Extracts cooking recipe from HTML structured data in the https://schema.org/Recipe format.

These details have not been verified by PyPI

Project links

Homepage

Project description

scrape-schema-recipe

Build Status

Scrapes recipes from HTML https://schema.org/Recipe (Microdata/JSON-LD) into Python dictionaries.

Install

pip install scrape-schema-recipe

Requirements

Python version 3.6+

This library relies heavily upon extruct.

Other requirements:

isodate (>=0.5.1)
requests

Online Example

>>> import scrape_schema_recipe

>>> url = 'https://www.foodnetwork.com/recipes/alton-brown/honey-mustard-dressing-recipe-1939031'
>>> recipe_list = scrape_schema_recipe.scrape_url(url, python_objects=True)
>>> len(recipe_list)
1
>>> recipe = recipe_list[0]

# Name of the recipe
>>> recipe['name']
'Honey Mustard Dressing'

# List of the Ingredients
>>> recipe['recipeIngredient']
['5 tablespoons medium body honey (sourwood is nice)',
 '3 tablespoons smooth Dijon mustard',
 '2 tablespoons rice wine vinegar']

# List of the Instructions
>>> recipe['recipeInstructions']
['Combine all ingredients in a bowl and whisk until smooth. Serve as a dressing or a dip.']

# Author
>>> recipe['author']
[{'@type': 'Person',
  'name': 'Alton Brown',
  'url': 'https://www.foodnetwork.com/profiles/talent/alton-brown'}]

'@type': 'Person' is a https://schema.org/Person object

# Preparation Time
>>> recipe['prepTime']
datetime.timedelta(0, 300)

# The library pendulum can give you something a little easier to read.
>>> import pendulum

# for pendulum version 1.0
>>> pendulum.Interval.instanceof(recipe['prepTime'])
<Interval [5 minutes]>

# for version 2.0 of pendulum
>>> pendulum.Duration(seconds=recipe['prepTime'].total_seconds())
<Duration [5 minutes]>

If python_objects is set to False, this would return the string ISO8611 representation of the duration, 'PT5M'

pendulum's library website.

# Publication date
>>> recipe['datePublished']
datetime.datetime(2016, 11, 13, 21, 5, 50, 518000, tzinfo=<FixedOffset '-05:00'>)

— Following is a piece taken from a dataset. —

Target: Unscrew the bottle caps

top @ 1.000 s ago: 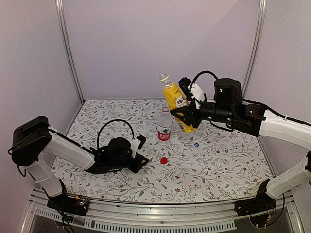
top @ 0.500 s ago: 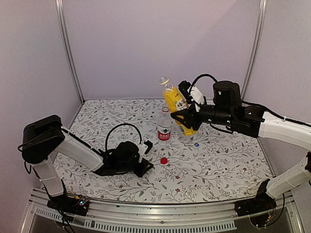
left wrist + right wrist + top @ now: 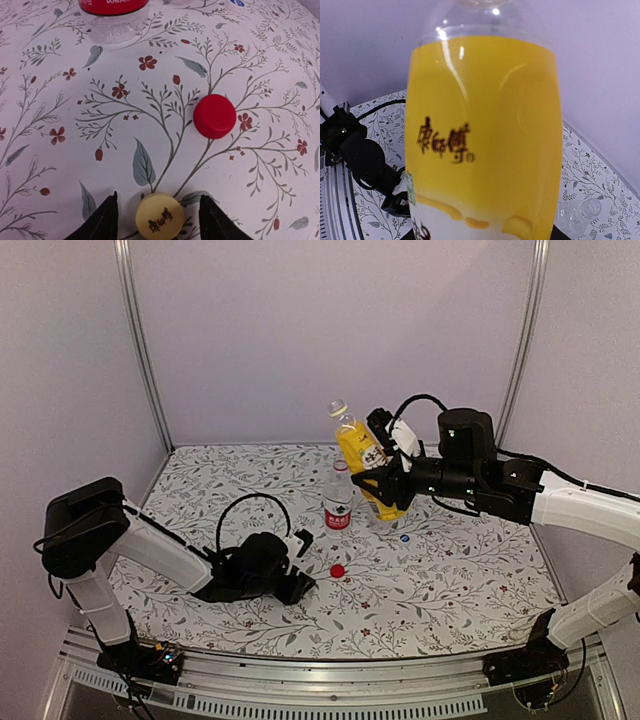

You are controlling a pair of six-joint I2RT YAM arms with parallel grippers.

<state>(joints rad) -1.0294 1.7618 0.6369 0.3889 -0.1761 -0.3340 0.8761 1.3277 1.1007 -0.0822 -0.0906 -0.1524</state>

>>> str(recipe['datePublished'])
'2016-11-13 21:05:50.518000-05:00'

# Identifying this is http://schema.org/Recipe data (in LD-JSON format)
 >>> recipe['@context'], recipe['@type']
('http://schema.org', 'Recipe')

# Content's URL
>>> recipe['url']
'https://www.foodnetwork.com/recipes/alton-brown/honey-mustard-dressing-recipe-1939031'

# all the keys in this dictionary
>>> recipe.keys()
dict_keys(['recipeYield', 'totalTime', 'dateModified', 'url', '@context', 'name', 'publisher', 'prepTime', 'datePublished', 'recipeIngredient', '@type', 'recipeInstructions', 'author', 'mainEntityOfPage', 'aggregateRating', 'recipeCategory', 'image', 'headline', 'review'])

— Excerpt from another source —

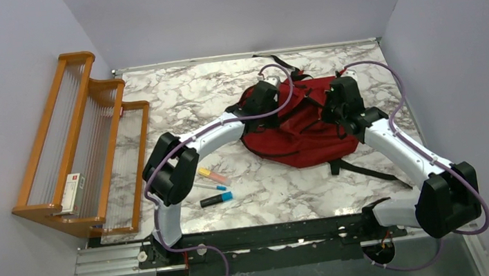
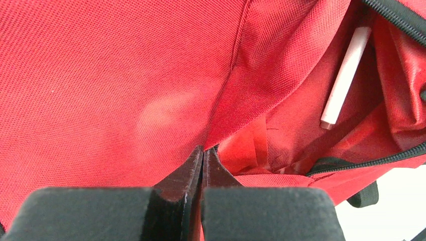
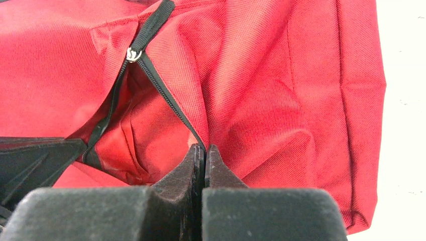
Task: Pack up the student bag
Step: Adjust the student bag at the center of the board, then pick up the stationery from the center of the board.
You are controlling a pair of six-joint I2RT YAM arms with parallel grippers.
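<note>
The student bag [image 1: 300, 135], a large red backpack with black straps, lies at the table's middle back. My left gripper [image 1: 263, 100] sits on its left side and my right gripper [image 1: 344, 102] on its right side. In the left wrist view the jaws [image 2: 203, 150] are shut on a fold of red fabric at the edge of an open pocket [image 2: 311, 130]. A white pen [image 2: 346, 75] lies inside that pocket. In the right wrist view the jaws [image 3: 205, 148] are shut on the zipper edge of the bag [image 3: 281, 90]; the zipper pull [image 3: 133, 53] is up left.
A yellow-pink highlighter [image 1: 213, 176], a thin pen [image 1: 210, 187] and a black-blue marker [image 1: 215, 199] lie on the marble table left of the bag. A wooden rack [image 1: 82, 142] stands at the left with a small box [image 1: 74, 192] in it. Black straps [image 1: 363, 169] trail from the bag.
</note>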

Example from a File (alternative representations)

Also works with locally saved HTML example file.

>>> filelocation = 'test_data/google-recipe-example.html'
>>> recipe_list = scrape_schema_recipe.scrape(filelocation, python_objects=True)
>>> recipe = recipe_list[0]

>>> recipe['name']
'Party Coffee Cake'

>>> repcipe['datePublished']
datetime.date(2018, 3, 10)

# Recipe Instructions using the HowToStep
>>> recipe['recipeInstructions']
[{'@type': 'HowToStep',
  'text': 'Preheat the oven to 350 degrees F. Grease and flour a 9x9 inch pan.'},
 {'@type': 'HowToStep',
  'text': 'In a large bowl, combine flour, sugar, baking powder, and salt.'},
 {'@type': 'HowToStep', 'text': 'Mix in the butter, eggs, and milk.'},
 {'@type': 'HowToStep', 'text': 'Spread into the prepared pan.'},
 {'@type': 'HowToStep', 'text': 'Bake for 30 to 35 minutes, or until firm.'},
 {'@type': 'HowToStep', 'text': 'Allow to cool.'}]

What Happens When Things Go Wrong

If there aren't any http://schema.org/Recipe formatted recipes on the site.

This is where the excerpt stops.